> [Problem details]
Work out how many lines in the listing below carry the word "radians". Give that number alone.

:: Records supplied

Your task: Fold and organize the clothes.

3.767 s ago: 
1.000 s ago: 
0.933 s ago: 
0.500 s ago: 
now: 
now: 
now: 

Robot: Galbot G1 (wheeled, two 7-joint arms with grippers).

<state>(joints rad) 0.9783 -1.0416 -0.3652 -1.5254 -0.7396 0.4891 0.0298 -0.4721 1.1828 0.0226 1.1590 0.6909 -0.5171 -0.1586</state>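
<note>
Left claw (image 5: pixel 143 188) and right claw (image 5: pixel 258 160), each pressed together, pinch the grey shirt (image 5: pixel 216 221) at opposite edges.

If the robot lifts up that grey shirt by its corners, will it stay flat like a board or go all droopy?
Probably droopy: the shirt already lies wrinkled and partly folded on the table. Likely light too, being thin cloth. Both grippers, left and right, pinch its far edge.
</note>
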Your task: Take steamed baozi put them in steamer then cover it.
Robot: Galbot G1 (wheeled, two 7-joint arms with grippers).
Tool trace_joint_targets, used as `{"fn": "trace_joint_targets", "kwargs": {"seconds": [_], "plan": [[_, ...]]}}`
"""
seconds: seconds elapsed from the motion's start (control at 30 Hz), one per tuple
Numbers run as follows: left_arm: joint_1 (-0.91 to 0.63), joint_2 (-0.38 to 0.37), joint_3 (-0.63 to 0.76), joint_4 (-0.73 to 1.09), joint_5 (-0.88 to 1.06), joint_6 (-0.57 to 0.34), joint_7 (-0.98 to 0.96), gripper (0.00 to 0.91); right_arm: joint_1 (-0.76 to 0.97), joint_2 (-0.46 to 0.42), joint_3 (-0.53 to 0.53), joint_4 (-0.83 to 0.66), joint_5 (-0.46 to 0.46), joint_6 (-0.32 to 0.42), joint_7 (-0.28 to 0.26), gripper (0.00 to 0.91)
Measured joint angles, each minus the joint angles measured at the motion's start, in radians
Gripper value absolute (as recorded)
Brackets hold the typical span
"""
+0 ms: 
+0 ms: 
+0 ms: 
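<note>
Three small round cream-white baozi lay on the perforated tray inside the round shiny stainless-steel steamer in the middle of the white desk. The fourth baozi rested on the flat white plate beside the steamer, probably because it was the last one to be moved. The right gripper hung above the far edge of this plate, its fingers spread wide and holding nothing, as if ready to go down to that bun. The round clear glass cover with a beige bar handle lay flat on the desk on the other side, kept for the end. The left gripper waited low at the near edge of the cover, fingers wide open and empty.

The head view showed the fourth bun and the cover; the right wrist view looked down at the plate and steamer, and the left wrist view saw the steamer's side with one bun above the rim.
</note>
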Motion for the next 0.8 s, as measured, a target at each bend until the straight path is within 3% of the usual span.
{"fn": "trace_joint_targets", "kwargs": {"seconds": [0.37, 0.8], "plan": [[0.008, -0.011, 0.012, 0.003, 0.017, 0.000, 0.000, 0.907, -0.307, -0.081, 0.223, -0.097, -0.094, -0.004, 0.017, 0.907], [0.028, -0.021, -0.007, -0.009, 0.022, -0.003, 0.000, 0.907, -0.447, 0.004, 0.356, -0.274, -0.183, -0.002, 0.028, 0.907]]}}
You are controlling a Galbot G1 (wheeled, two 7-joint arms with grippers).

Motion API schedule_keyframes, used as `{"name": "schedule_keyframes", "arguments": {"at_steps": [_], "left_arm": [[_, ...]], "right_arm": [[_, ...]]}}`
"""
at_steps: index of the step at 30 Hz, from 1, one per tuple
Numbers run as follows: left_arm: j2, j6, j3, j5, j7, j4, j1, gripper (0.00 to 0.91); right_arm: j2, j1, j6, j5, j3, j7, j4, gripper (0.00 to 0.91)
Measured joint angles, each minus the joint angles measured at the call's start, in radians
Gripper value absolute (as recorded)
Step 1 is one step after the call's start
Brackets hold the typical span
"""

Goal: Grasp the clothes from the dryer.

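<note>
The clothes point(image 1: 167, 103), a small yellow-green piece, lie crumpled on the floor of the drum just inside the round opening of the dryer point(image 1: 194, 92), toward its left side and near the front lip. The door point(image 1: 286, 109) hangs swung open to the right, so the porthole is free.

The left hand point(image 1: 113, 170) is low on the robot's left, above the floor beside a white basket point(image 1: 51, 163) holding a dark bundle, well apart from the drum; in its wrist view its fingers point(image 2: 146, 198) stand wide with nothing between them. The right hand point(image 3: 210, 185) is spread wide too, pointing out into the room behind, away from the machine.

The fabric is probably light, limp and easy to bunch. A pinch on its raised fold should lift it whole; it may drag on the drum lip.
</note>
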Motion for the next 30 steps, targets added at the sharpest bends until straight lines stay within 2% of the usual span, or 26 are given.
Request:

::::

> [Response box]
2